▼

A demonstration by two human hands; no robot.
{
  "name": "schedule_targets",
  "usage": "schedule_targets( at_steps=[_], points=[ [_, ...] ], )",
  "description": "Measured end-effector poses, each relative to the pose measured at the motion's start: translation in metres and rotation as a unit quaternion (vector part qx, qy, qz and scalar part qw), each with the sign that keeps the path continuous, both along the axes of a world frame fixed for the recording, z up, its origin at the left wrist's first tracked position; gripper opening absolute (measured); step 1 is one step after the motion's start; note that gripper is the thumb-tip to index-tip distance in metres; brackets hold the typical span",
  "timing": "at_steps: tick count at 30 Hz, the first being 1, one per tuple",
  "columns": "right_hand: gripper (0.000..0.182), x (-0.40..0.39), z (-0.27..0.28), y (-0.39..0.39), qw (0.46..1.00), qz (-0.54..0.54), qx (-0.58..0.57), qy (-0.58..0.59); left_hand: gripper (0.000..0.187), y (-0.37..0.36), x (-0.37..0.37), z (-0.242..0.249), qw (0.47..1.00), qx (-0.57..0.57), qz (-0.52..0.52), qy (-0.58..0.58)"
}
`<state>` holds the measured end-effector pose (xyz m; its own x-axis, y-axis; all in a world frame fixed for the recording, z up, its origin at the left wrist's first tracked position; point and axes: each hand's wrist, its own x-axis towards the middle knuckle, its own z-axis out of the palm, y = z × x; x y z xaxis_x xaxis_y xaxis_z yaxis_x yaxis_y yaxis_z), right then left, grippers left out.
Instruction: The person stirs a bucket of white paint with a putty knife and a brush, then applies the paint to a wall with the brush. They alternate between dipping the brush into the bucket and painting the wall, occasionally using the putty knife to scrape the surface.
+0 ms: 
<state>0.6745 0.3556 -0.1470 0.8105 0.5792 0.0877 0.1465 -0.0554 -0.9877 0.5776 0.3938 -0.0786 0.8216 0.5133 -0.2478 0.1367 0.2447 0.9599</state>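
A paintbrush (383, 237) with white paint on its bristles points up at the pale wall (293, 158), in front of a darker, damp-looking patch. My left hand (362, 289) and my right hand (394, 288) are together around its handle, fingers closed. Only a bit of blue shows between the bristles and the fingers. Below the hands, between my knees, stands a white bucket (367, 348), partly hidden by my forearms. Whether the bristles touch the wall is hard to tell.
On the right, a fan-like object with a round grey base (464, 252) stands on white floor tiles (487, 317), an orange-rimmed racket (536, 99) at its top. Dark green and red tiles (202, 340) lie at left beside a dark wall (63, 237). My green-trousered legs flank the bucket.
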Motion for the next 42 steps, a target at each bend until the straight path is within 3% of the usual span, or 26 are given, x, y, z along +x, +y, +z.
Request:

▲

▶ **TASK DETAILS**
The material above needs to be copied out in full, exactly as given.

▶ **WRITTEN ANSWER**
A demonstration by two human hands; no robot.
{
  "name": "schedule_targets",
  "usage": "schedule_targets( at_steps=[_], points=[ [_, ...] ], )",
  "description": "Measured end-effector poses, each relative to the pose measured at the motion's start: translation in metres and rotation as a unit quaternion (vector part qx, qy, qz and scalar part qw), each with the sign that keeps the path continuous, both along the axes of a world frame fixed for the recording, z up, its origin at the left wrist's first tracked position; gripper opening absolute (measured); step 1 is one step after the motion's start; note that gripper is the thumb-tip to index-tip distance in metres; brackets hold the typical span",
  "timing": "at_steps: tick count at 30 Hz, the first being 1, one per tuple",
  "columns": "right_hand: gripper (0.000..0.182), x (-0.40..0.39), z (-0.27..0.28), y (-0.39..0.39), qw (0.46..1.00), qz (-0.54..0.54), qx (-0.58..0.57), qy (-0.58..0.59); left_hand: gripper (0.000..0.187), y (-0.37..0.36), x (-0.37..0.37), z (-0.242..0.249), qw (0.47..1.00), qx (-0.57..0.57), qz (-0.52..0.52), qy (-0.58..0.58)"
}
`<state>` holds the measured end-effector pose (xyz m; its own x-axis, y-axis; all in a world frame fixed for the recording, z up, its origin at the left wrist's first tracked position; point and axes: each hand's wrist, its own x-axis towards the middle knuckle, its own z-axis out of the palm, y = z × x; x y z xaxis_x xaxis_y xaxis_z yaxis_x yaxis_y yaxis_z), right then left, grippers left out.
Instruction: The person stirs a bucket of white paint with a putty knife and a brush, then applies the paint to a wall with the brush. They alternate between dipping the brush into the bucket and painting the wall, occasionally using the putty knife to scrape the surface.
+0 ms: 
<state>0.6745 0.3556 -0.1470 0.8105 0.5792 0.0877 0.1465 -0.0554 -0.9877 0.5776 0.3938 -0.0786 0.8216 0.5133 -0.2478 0.1367 0.2447 0.9599</state>
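A paintbrush (383, 237) with white paint on its bristles points up at the pale wall (293, 158), in front of a darker, damp-looking patch. My left hand (362, 289) and my right hand (394, 288) are together around its handle, fingers closed. Only a bit of blue shows between the bristles and the fingers. Below the hands, between my knees, stands a white bucket (367, 348), partly hidden by my forearms. Whether the bristles touch the wall is hard to tell.
On the right, a fan-like object with a round grey base (464, 252) stands on white floor tiles (487, 317), an orange-rimmed racket (536, 99) at its top. Dark green and red tiles (202, 340) lie at left beside a dark wall (63, 237). My green-trousered legs flank the bucket.
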Motion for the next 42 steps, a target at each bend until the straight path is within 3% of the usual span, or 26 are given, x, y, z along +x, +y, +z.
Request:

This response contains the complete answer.